Data extract:
#####

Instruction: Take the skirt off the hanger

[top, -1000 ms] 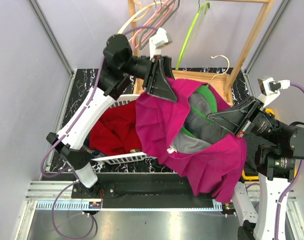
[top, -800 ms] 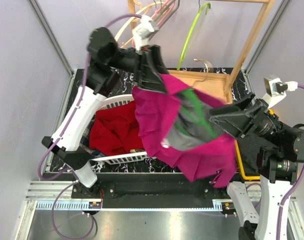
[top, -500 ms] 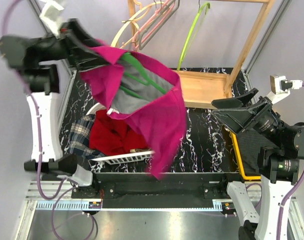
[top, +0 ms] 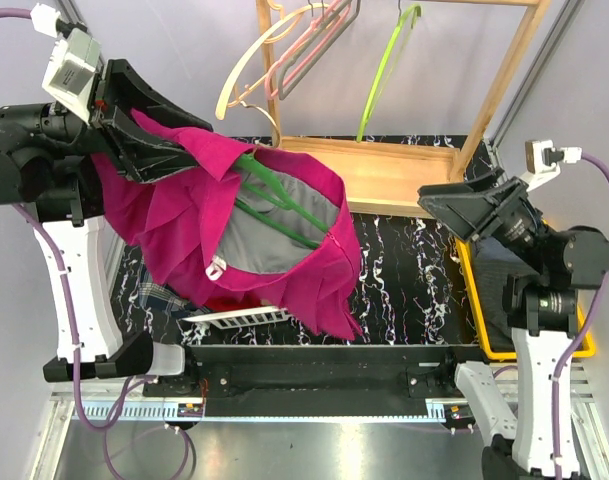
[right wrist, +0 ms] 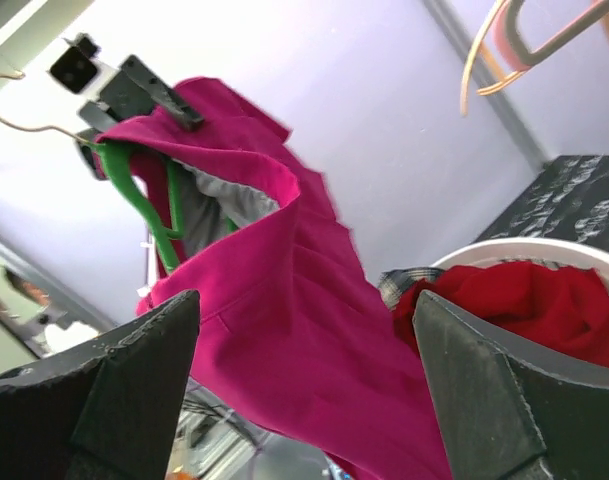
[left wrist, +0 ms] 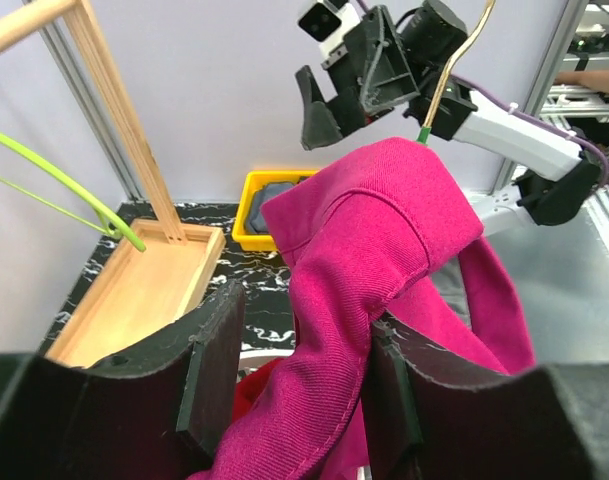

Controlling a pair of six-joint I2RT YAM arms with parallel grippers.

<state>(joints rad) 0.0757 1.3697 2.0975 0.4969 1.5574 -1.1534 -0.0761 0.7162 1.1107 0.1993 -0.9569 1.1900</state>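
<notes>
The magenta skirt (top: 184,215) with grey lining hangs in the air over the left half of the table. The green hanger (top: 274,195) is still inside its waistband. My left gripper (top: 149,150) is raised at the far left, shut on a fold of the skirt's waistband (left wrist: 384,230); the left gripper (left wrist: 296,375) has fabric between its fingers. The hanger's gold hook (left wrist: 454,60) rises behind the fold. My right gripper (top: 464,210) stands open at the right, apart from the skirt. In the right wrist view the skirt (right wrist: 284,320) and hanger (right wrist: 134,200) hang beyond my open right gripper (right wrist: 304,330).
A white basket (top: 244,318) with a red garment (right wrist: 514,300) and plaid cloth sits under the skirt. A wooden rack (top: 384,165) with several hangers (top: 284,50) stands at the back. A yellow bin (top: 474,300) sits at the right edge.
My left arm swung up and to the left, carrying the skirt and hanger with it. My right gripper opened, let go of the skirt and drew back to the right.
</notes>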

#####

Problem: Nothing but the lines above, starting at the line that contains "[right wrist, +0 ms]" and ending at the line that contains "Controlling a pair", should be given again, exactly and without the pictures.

Your response:
[right wrist, +0 ms] 
[left wrist, +0 ms] 

Controlling a pair of six-joint I2RT YAM arms with parallel grippers.

This exercise is now finished.